Inflação acumulada e impactos
No acumulado do ano, a alta de preços já chega a 129,8%, segundo dados oficiais. O índice de junho representa mais que o dobro do registrado em maio, quando a inflação havia desacelerado. O governo interino, liderado por Delcy Rodríguez, enfrenta pressão para conter a escalada dos preços enquanto tenta coordenar os esforços de reconstrução após os sismos.
Medidas do governo
Para tentar controlar a inflação, o governo anunciou ajustes na taxa de câmbio oficial e a injeção de dólares no mercado cambial. No entanto, a incerteza persiste entre os venezuelanos, que lidam com a escassez de produtos básicos e a desvalorização da moeda local.
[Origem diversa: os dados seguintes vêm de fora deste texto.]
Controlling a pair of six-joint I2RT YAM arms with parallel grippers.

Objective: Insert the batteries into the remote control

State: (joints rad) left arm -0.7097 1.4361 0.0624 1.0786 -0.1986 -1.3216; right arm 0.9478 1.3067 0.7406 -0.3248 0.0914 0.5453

Especialistas alertam que a reconstrução das áreas afetadas pelos terremotos pode pressionar ainda mais os preços, devido ao aumento da demanda por materiais de construção e serviços.
Contexto econômico
A Venezuela já vinha enfrentando uma hiperinflação prolongada, que corroeu o poder de compra da população e levou milhões a deixar o país. O terremoto de junho, um dos mais letais da história recente, danificou gravemente a infraestrutura de várias cidades, incluindo torres que desabaram parcialmente. A combinação de desastre natural e crise inflacionária aprofunda as dificuldades das famílias, que precisam lidar com a perda de entes queridos e a alta no custo de vida.